The comparison of eight tools applicable to ligand-binding site prediction is presented. The methods examined cover three types of approaches: the geometrical (CASTp, PASS, Pocket-Finder), the physicochemical (Q-SiteFinder, FOD) and the knowledge-based (ConSurf, SuMo, WebFEATURE). The accuracy of predictions was measured in reference to the catalytic residues documented in the Catalytic Site Atlas. The test was performed on a set comprising selected chains of hydrolases. The results were analysed with regard to size, polarity, secondary structure, accessible solvent area of predicted sites as well as parameters commonly used in machine learning (F-measure, MCC). The relative accuracies of predictions are presented in the ROC space, allowing determination of the optimal methods by means of the ROC convex hull. Additionally the minimum expected cost analysis was performed. Both advantages and disadvantages of the eight methods are presented. Characterization of protein chains in respect to the level of difficulty in the active site prediction is introduced. The main reasons for failures are discussed. Overall, the best performance offers SuMo followed by FOD, while Pocket-Finder is the best method among the geometrical approaches.

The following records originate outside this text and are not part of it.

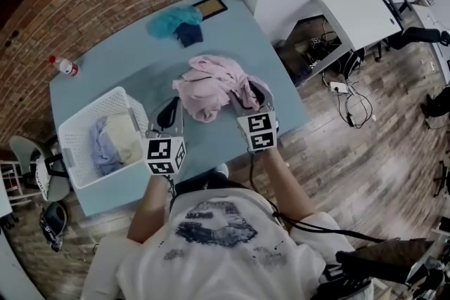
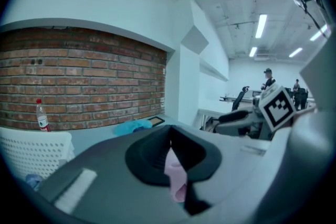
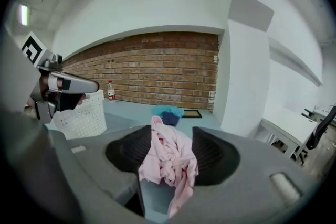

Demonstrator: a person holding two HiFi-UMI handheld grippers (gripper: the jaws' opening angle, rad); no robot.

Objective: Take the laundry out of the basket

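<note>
Pink garment [image 1: 211, 88]: out beside basket [image 1: 90, 109], left gripper [image 1: 169, 114] and right gripper [image 1: 246, 98] both clamped on it. Teal cloth [image 1: 172, 21]: out, beyond basket. Bluish and cream pieces [image 1: 112, 140]: left inside basket.

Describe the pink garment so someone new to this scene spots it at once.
On the light blue table, right of the white basket in the head view, the pink garment is bunched up, gripped by the left gripper and the right gripper. It is the only pink piece: the far-end pile is teal, the basket's laundry pale.
</note>
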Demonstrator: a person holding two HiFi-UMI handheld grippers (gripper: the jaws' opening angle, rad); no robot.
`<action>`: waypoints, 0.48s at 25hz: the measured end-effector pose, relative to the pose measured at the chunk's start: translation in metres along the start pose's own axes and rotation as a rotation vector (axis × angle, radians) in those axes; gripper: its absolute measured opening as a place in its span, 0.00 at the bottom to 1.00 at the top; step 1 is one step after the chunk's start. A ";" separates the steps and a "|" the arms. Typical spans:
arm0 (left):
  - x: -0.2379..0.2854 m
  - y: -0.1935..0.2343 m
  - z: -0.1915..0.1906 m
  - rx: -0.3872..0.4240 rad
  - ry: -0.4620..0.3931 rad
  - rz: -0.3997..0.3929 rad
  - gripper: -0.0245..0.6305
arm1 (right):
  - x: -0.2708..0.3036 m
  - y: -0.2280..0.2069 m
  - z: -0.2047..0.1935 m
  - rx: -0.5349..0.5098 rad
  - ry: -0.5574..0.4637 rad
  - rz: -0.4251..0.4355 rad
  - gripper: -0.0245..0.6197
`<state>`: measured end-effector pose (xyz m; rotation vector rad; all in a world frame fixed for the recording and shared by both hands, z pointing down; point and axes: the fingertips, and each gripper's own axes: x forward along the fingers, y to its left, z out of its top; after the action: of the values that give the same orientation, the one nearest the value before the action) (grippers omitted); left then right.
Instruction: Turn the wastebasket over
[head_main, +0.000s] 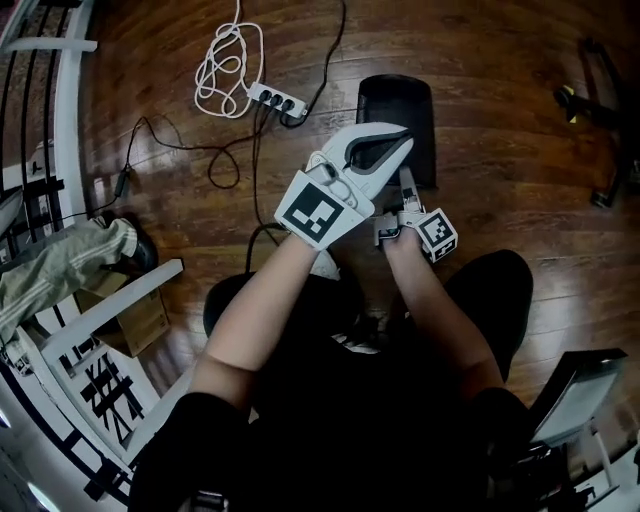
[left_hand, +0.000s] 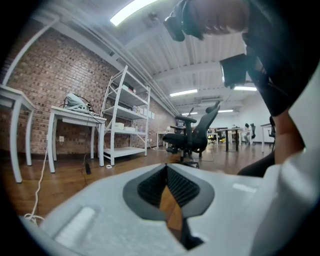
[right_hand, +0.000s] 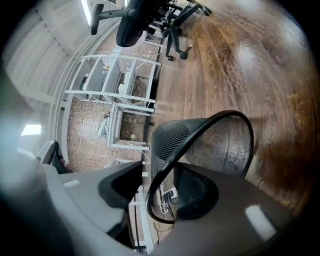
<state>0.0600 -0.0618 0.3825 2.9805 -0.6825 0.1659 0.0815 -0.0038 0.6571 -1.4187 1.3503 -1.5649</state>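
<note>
Right gripper (right_hand: 164, 174) first: jaws spread wide, nearly as far as they go, and the black rim of the wastebasket (right_hand: 220, 145) runs straight through the gap. One jaw sits outside the mesh and the other shows through it from the far side. There's daylight between pad and rim, so nothing is clamped. The basket is right at the fingertips and looks to be lying on its side on the wood floor (right_hand: 260, 65), its mouth turned toward this gripper.

Just to its left is the left gripper (left_hand: 166, 168). Its tips are drawn together, with only a sliver of floor showing through lower down between the ribbed pads, and it holds nothing. In the head view it hangs over the near end of the basket (whether it touches the mesh, I can't tell).

Further out, left of and beyond both grippers, a power strip (head_main: 277, 100) lies on the boards with a looped white cord (head_main: 225, 65) next to it. Ahead of the left gripper, well apart, stands an office chair (left_hand: 192, 135). To the left of the chair, white shelving (left_hand: 125, 125) stands against a brick wall (left_hand: 45, 85).
</note>
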 end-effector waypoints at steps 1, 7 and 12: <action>-0.003 0.002 0.003 0.001 -0.011 0.006 0.04 | 0.003 0.001 0.002 -0.007 -0.005 0.009 0.34; -0.022 0.012 0.022 0.014 -0.062 0.048 0.04 | 0.016 -0.001 0.009 -0.008 -0.040 0.019 0.22; -0.028 0.016 0.033 -0.014 -0.092 0.078 0.04 | 0.017 -0.008 0.025 -0.009 -0.075 0.031 0.15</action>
<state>0.0305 -0.0678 0.3475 2.9656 -0.8077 0.0287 0.1026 -0.0242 0.6677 -1.4403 1.3303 -1.4736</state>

机译:介绍了适用于配体结合位点预测的八种工具的比较。检查的方法涵盖三种类型的方法:几何方法(CASTp,PASS,Pocket-Finder),物理化学方法(Q-SiteFinder,FOD)和基于知识的方法(ConSurf,SuMo,WebFEATURE)。预测的准确性是参考Catalytic Site Atlas中记录的催化残基进行测量的。该测试是在包含所选水解酶链的一组样品上进行的。分析了有关大小,极性,二级结构,预测位点的可及溶剂面积以及机器学习中常用的参数(F-measure,MCC)的结果。预测的相对精度显示在ROC空间中,从而可以借助ROC凸包确定最佳方法。另外,执行了最低预期成本分析。同时介绍了这八种方法的优缺点。介绍了蛋白质链相对于活性位点预测难度的表征。讨论了失败的主要原因。总的来说,最好的性能是SuMo,其次是FOD,而Pocket-Finder是几何方法中最好的方法。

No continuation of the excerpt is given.